Kate Chopin’s Story, “The Story of an Hour” as a Social Commentary

March 7, 2022 by Essay Writer

Kate Chopin’s short story “The Story of an Hour” both makes use of irony and draws upon the experiences and feelings of a wife in the nineteenth century. After her husband has been pronounced dead in a tragic accident, the main character, Mrs. Mallard, is revealed in psychological detail to the reader. In telling the story, Chopin describes the myriad emotions that her protagonist dwells upon in solitude: some of these emotions are expected, whereas others are not. While the role of a nineteenth century housewife is relevant to understanding the introspection of Mrs. Mallard, it is the irony that ties these elements together to deliver a short but impacting story.

The story begins with a description of Mrs. Mallard and her physical malady. Deliberate emphasis is placed on her frail and delicate nature, as she is described as being “afflicted with a heart trouble.” The troubling news that is delivered to her that day is that of the untimely death of her husband in a train accident. Her sister takes deliberate care to reveal the news in “broken sentences” and “veiled hints that revealed in half concealing.” When Mrs. Mallard finally accepts and hears the news of her husband’s death, “she wept at once, with sudden, wild abandonment in her sister’s arms.” Understandably distressed and emotionally distraught, Mrs. Mallard retreats at this moment to the solitude of her room and her thoughts.

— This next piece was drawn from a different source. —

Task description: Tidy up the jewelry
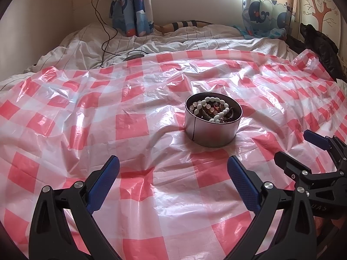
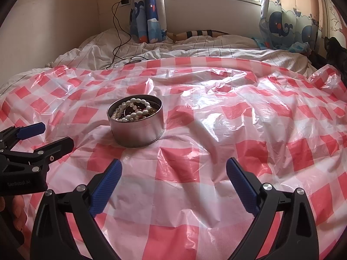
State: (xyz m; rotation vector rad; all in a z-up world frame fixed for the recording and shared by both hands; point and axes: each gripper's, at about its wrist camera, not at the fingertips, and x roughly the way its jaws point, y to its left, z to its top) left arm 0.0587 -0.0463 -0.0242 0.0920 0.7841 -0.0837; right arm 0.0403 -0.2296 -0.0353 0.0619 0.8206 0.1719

It is during this introspective period of mourning that the reader can learn more about Mrs. Mallard and her feelings towards her husband. Her emotions are expressed in a brutally honest manner that one might expect from a woman who has just learned of the passing of their spouse. Her husband, Brentley Mallard, is described as a man with a “face that had never looked save with love upon her”. From this revelation, it is clear that he was a tender husband who was devoted to his wife. She feels grief because she knows that “she would weep again when she saw the kind, tender hands folded in death”. While grieving, Mrs. Mallard’s thoughts soon turn to the realization that his death liberates her mind and body from the role and duties of a wife in that time period. She feels that “there would be no one to live for during those coming years; she would live for herself”. Repeatedly, she states that she is “free, free, free”.

While death freed her husband from the human condition, Mrs. Mallard herself was given an opportunity to live for her own desires. The grief of his death was overshadowed by her newfound sense of purpose and freedom. As Mrs. Mallard is ready to begin living the rest of her life, her newfound sense of reality is shattered. At this moment, her husband arrives home. He was never on board the train where he was pronounced dead and did not know of the accident. The shock of seeing him alive causes upset among all who are present, and Mrs. Mallard dies soon after. The doctors who came to tend to her said that she “died of heart disease – of the joy that kills”.

Indeed, it is ironic and starkly dramatic that Chopin’s main character dies after learning that her husband has not perished in the terrible accident. However, Chopin also uses the story as a platform to express the thoughts and emotions that many, more typical women felt at the time, but were unable to express. Women in Chopin’s time period were expected to be content with the roles of wife and mother. It was commonplace for many to live their lives devoted to the needs of husband and family: little regard was given to how they felt and what they wanted in life. Chopin uses the introspection exhibited by Mrs. Mallard to provide readers with a new understanding of the way women felt about their place in society. This female character is given dimension and the literature she inhabits is given a breath of fresh air.